There is a legal dispute regarding a party leader’s ability to sack a party secretary during the course of the election campaign. This matter is now before the court, and the court has asked the parties to come before it on August 24, which is a week after the election takes place. By then the new MPs will have been declared, and national list MPs too would be appointed, and decisions taken may not be easy to reverse. It can be argued that the president’s actions are not in keeping with the premises of good governance. On the other hand, the fact of an internal party struggle taking place during the election campaign, and finding expression it it, needs to be seen as part of the transition of Sri Lanka’s system of governance from a leader-centric one to a system-based one in which the rule of law prevails.
The political clash between the president and former president reflects the personality-based and leadership-centred politics in Sri Lanka that needs to be changed. The previous decade in which former president Mahinda Rajapaksa held sway was marked by the increased centralisation of power in the presidency. Centralised rule was initially justified on the basis of the need for rapid economic development in the 1970s and it was reinforced by the need to cope with the war in the 1990s. It reached its apogee in the last phase of the war under former president Rajapaksa and led to dismantling of democratic procedures to enable quick decisions to be made. Contracts for armaments were entered into without tenders being called and without transparency. Even worse decisions regarding life and death were made on the spot.

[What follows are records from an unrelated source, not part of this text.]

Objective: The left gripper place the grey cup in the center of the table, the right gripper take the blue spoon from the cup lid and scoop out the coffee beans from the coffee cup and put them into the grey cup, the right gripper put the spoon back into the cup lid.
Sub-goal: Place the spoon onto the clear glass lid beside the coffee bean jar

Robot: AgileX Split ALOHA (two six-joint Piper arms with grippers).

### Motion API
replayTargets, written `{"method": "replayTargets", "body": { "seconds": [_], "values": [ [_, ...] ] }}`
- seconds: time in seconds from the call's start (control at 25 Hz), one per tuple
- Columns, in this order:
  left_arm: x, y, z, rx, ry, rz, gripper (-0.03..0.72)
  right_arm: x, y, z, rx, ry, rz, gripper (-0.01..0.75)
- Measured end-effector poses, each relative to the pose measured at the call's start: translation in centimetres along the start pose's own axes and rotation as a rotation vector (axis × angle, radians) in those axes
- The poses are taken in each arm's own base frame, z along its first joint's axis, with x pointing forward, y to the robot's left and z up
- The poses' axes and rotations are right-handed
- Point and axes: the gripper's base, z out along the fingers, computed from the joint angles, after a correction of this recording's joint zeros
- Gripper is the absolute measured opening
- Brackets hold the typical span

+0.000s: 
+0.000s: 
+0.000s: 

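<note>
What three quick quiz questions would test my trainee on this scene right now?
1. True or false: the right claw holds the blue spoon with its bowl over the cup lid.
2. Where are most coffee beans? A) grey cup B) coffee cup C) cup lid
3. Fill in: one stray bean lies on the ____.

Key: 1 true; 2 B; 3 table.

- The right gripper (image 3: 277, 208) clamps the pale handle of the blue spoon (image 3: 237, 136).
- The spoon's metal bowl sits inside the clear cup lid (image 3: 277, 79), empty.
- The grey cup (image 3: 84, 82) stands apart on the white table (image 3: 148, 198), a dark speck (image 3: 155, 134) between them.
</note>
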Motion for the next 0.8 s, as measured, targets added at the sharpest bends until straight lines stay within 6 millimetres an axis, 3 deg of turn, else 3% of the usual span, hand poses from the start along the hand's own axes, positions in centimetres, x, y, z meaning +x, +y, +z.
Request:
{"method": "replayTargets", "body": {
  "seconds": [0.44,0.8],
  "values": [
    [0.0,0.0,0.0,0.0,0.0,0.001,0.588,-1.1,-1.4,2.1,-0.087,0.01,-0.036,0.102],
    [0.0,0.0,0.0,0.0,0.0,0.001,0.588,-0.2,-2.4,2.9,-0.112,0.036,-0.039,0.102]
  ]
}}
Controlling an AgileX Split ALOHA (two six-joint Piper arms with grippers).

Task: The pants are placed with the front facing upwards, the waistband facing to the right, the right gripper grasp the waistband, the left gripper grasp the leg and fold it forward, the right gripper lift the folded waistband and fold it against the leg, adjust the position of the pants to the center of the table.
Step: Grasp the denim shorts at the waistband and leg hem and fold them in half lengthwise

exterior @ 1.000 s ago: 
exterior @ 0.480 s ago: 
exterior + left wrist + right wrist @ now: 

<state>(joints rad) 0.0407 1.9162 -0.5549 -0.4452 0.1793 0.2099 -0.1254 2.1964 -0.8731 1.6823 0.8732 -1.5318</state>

This explains why the recurrent theme of this election campaign, which was also seen at the presidential election earlier this year, was the issue of abuse of power, impunity and corruption. It is widely believed that the level of corruption in the country, and especially amongst politicians who hold positions of power, reached outrageous proportions. Dealing with the problem of corruption especially is going to be difficult. Corruption is embedded in political and administrative structures at all levels. The bond issue on which the new government committed to good governance stumbled so soon is an indication of the nature of the challenge for the future. As the preliminary inquiries by the government indicated, patterns set in the past continue to operate in the present.
At the election campaign, civil society activists conducted voter education campaigns that urged voters to choose candidates who were clean and not corrupt. If Sri Lanka is to evolve as a democracy, it needs parliamentarians who understand, and respect, the need for systems of government in which the corruption and political favouritism has no place. It will need leaders with an unwavering commitment to the rule of law. The voters have been so much disempowered by the political system over the past decades that they feel it is necessary to go to politicians to sort out their basic problems. It is easy for politicians to play god, and become abusive, if systems are not strong. The outcome of the election will show what path, and which leaders the people have chosen for the country. Much more will also need to be done to further educate the population to hold their leaders to account.